| Task objective |
Please retype the material beneath this task exactly, starting with its first line and finishing with the line containing "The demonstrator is".

Segment Open

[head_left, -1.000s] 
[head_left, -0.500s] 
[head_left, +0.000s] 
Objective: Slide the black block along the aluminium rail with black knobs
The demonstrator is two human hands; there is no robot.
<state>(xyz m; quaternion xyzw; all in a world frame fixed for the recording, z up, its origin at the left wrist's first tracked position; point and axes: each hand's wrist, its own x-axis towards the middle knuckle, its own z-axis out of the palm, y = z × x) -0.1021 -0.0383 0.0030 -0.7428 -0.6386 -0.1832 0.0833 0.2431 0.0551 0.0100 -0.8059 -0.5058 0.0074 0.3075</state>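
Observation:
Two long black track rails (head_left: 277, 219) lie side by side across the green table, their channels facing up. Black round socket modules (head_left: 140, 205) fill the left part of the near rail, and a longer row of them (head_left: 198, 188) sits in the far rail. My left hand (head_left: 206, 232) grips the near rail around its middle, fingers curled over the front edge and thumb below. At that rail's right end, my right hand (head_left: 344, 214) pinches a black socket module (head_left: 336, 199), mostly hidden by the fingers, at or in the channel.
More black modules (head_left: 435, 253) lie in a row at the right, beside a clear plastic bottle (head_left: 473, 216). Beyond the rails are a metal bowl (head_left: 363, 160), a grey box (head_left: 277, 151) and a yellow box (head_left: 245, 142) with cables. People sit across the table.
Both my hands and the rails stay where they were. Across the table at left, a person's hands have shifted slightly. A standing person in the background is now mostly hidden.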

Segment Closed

| Finished task |
[head_left, -1.000s] 
[head_left, -0.500s] 
[head_left, +0.000s] 
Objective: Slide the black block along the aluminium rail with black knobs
The demonstrator is two human hands; there is no robot.

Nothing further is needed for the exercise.